In 2014, PandoDaily reporter Sarah Lacy’s unrelenting scrutiny of Uber and its tech-bro culture prompted one of the company’s senior executives to suggest that the firm might spend a million dollars to hire opposition researchers to dig up dirt on journalists, including Lacy. Valleywag published the headline “Peter Thiel Is Totally Gay, People.” But no coverage was more devastating than Journal reporter John Carreyrou’s investigation of Theranos, starting in late 2015, which revealed fraud at the heart of the company and eventually led to its demise.

The battle lines were drawn. Andreessen tweeted in defense of Theranos, Greylock VC Josh Elman called the reports “probably nonsense,” and Y Combinator’s Sam Altman wrote, “I don’t know if the WSJ allegations about Theranos are true [but] new tech is hard. Slam pieces tell one side of a story.” On Twitter, Andreessen started blocking journalists who happened to have challenged Theranos founder Elizabeth Holmes.

Among tech media, the Theranos story prompted a reckoning. It wasn’t just that the Theranos revelations invited the question of what other frauds might lurk beneath the surface, merely awaiting spadework by an enterprising reporter. Journalists had in some sense created Theranos, splashing Holmes and her Jobsian black turtleneck on the covers of magazines like Forbes, Fortune, and the Times’ T, which featured an accompanying story that lauded her as one of “Five Visionary Tech Entrepreneurs Who Are Changing the World.” It was written by Laura Arrillaga-Andreessen, wife of Marc.
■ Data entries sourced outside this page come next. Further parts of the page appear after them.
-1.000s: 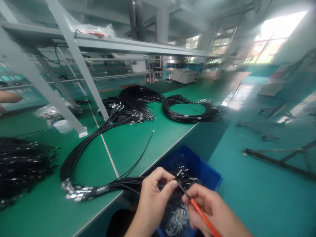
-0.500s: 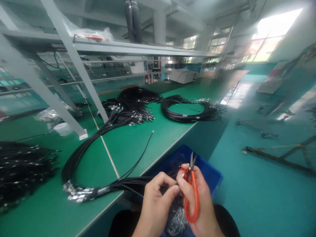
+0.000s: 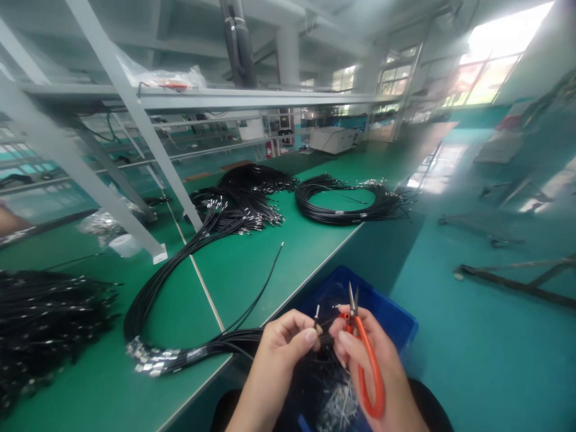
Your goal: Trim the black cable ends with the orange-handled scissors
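My left hand [image 3: 288,351] pinches one black cable near its end, and a pale metal tip [image 3: 317,313] sticks up from the fingers. In my right hand [image 3: 375,354] is a pair of scissors [image 3: 369,366] with orange handles, the blades pointing up and slightly apart. A small orange ring-like part, perhaps of the other handle, shows by the right fingers. Beneath both hands is a blue bin [image 3: 387,315] with pale scraps [image 3: 338,408] inside. A bundle of black cables [image 3: 153,300], wrapped with shiny tape, curves over the table edge towards my left hand.
On the green table [image 3: 252,270] lie a coiled cable bundle [image 3: 342,219], heaped black cables [image 3: 252,180] and another dark pile [image 3: 45,330]. A metal shelf post [image 3: 166,174] stands on the table by a white roll [image 3: 125,245]. Part of another person's arm [image 3: 11,221] shows at far left.
My hands have moved apart; the left now shows the cable's pale tip above its fingers. My right hand, with the scissors, has shifted right. An arm has come into view at far left.
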Available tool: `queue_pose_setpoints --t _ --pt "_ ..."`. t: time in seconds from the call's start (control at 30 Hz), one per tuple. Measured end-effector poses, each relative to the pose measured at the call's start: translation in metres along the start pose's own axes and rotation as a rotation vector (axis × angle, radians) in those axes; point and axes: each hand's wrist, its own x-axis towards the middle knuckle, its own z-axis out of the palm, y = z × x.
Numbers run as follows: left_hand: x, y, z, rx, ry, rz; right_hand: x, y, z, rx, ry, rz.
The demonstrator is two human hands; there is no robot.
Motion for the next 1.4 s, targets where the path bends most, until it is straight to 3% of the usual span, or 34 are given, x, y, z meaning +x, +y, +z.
queue_pose_setpoints --t 0.13,0.3,0.53,0.63,0.7,0.77,0.87,0.93,1.07,1.13,1.23,1.4 --pt "0.002 -0.003 -0.004 -0.015 -0.055 -0.028 0.002 -0.002 -0.009 0.01 -0.008 0.021" --pt "0.03 -0.003 -0.01 0.686 -0.037 -0.011 0.006 -0.013 -0.018 0.0 0.026 -0.012" --pt "0.138 0.014 -0.051 1.068 0.428 -0.143 0.012 -0.021 -0.041 -0.097 0.067 -0.065" --pt "0.165 0.015 -0.056 1.124 0.468 -0.208 0.009 -0.026 -0.044 -0.137 0.017 -0.054" --pt "0.167 0.014 -0.05 1.138 0.428 -0.208 0.005 -0.034 -0.037 -0.109 -0.039 -0.061" --pt "0.156 0.015 -0.039 1.137 0.371 -0.158 0.003 -0.042 -0.023 -0.007 -0.112 -0.057" --pt "0.118 0.023 -0.016 1.104 0.282 -0.004 0.011 -0.04 0.0 0.21 -0.182 0.003" --pt "0.082 0.031 0.0 1.069 0.224 0.098 0.023 -0.023 0.005 0.254 -0.109 0.044" --pt "0.02 0.035 0.02 0.935 0.125 0.28 0.044 0.03 -0.013 0.118 0.075 0.186" --pt "0.001 0.031 0.023 0.824 0.124 0.359 0.044 0.041 -0.025 0.066 0.094 0.189" --pt "-0.013 0.02 0.022 0.594 0.107 0.323 0.029 0.024 -0.028 -0.041 0.07 0.027" --pt "-0.019 0.001 0.02 0.348 0.074 0.179 0.001 -0.02 0.004 -0.084 0.04 -0.126"
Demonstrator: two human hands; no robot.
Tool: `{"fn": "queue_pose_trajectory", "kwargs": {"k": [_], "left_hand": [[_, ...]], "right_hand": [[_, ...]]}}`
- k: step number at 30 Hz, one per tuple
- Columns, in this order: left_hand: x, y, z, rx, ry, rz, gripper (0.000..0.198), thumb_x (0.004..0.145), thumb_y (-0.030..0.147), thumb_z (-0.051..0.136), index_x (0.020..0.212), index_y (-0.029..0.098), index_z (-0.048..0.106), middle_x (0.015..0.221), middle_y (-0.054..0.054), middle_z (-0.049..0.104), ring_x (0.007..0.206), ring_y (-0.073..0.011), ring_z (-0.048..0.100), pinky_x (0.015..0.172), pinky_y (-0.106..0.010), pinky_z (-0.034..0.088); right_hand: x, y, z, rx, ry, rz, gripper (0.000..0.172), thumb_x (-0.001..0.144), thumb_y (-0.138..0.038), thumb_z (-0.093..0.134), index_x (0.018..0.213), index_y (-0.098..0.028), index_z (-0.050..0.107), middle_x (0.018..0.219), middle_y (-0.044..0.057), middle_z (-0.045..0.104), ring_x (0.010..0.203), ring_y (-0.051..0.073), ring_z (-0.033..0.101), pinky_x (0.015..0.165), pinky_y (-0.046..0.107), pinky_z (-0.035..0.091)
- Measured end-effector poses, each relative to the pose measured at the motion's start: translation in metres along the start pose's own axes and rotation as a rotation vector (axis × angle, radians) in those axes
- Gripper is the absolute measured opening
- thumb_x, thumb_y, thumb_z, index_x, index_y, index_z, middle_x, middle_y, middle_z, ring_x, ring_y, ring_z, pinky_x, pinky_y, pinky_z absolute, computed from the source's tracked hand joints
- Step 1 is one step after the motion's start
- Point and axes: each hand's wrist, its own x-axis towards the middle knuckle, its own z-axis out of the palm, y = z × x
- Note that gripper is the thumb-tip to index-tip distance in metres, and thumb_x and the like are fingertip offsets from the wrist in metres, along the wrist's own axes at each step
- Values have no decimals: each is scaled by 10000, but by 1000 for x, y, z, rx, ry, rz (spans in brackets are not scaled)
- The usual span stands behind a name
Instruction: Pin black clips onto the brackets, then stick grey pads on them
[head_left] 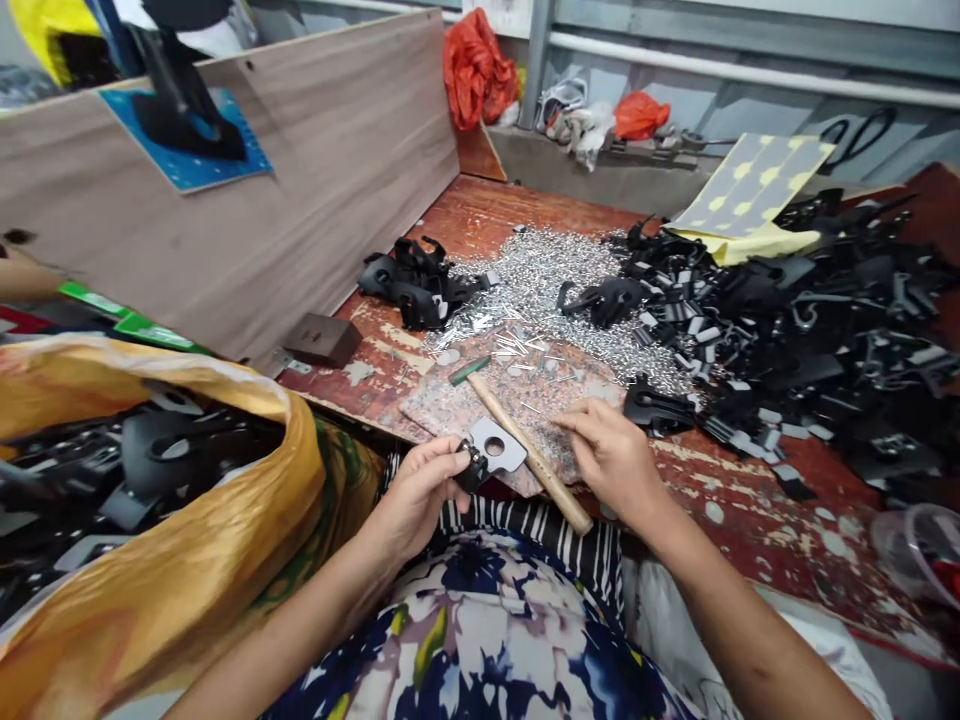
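Note:
My left hand (421, 490) is closed on a small metal bracket with a round hole and a black clip on it (487, 452), held just above the table's near edge. My right hand (611, 452) rests on a speckled stone slab (517, 395), fingers pinched together; what they hold, if anything, is too small to make out. Between my hands lies a hammer with a wooden handle (534, 460), its green-tipped head (469, 371) pointing away from me. Loose small pins lie scattered on the slab.
A heap of small silver pins (547, 280) covers the table's middle. Black clip parts are piled at the right (825, 330) and in a smaller cluster (416, 280) on the left. A yellow sack (225, 520) of black parts stands at my left. A wooden board (300, 190) walls the left side.

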Motion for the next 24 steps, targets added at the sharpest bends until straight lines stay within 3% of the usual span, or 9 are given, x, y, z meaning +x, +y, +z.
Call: {"fn": "queue_pose_trajectory", "kwargs": {"k": [3, 6, 12, 15, 20, 24], "left_hand": [[2, 1, 1, -76, 31, 17, 319, 675, 420, 869, 731, 137, 731, 704, -13, 589, 554, -117, 518, 396, -223, 492], [5, -1, 4, -72, 33, 11, 364, 697, 459, 879, 766, 126, 748, 702, -21, 613, 534, -100, 501, 371, -188, 445], [8, -8, 4, -113, -3, 19, 366, 713, 449, 902, 769, 124, 744, 701, -19, 625, 548, -95, 522, 415, -186, 482], [7, -9, 4, -132, 13, 30, 364, 699, 437, 919, 761, 130, 734, 702, -13, 627, 568, -104, 541, 448, -206, 513], [2, -8, 7, -183, 66, 54, 365, 665, 389, 943, 711, 137, 682, 691, 13, 616, 620, -88, 548, 578, -191, 515], [2, -12, 12, -271, 151, 48, 359, 630, 323, 944, 684, 147, 635, 676, 35, 585, 627, -76, 513, 594, -174, 463]], "right_hand": [[5, -36, -1, 280, 70, -26, 278, 986, -90, 568, 1139, -254, 732, 960, 21, 734, 872, 167, 687, 756, 330, 563], [10, -65, 10, 320, 92, -44, 261, 978, -123, 636, 1196, -253, 697, 915, 2, 747, 836, 158, 692, 765, 332, 577], [17, -69, 28, 303, 87, -46, 143, 985, -144, 628, 1094, -225, 674, 907, 8, 735, 820, 151, 687, 755, 314, 579], [16, -71, 27, 188, 66, -130, 171, 1010, -118, 554, 1103, -219, 657, 901, 27, 722, 823, 166, 661, 766, 331, 571], [13, -89, 33, -258, 58, -444, 215, 1008, -102, 517, 1151, -188, 652, 906, 81, 720, 818, 224, 610, 837, 432, 552], [20, -101, 45, -433, 104, -498, 178, 978, -59, 539, 1028, -157, 678, 762, 59, 657, 704, 211, 540, 796, 422, 538]]}}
At other publications after Theranos, a Valley PR executive maintains, “every editor was saying, ‘There are Theranoses among us. Bring me my Theranos.’ ” Juicero, a Kleiner Perkins–backed start-up selling machines — originally priced at $699 — to process fruit packets, was destroyed by a Bloomberg article noting that you could easily squeeze the packets by hand and became a parable of the age. Even Fast Company, hardly known for broadsiding entrepreneurs, went after Bodega, a start-up it had previously praised, with a piece titled “Vending Machine Startup Bodega Finally Kills Off Its Offensive Name.”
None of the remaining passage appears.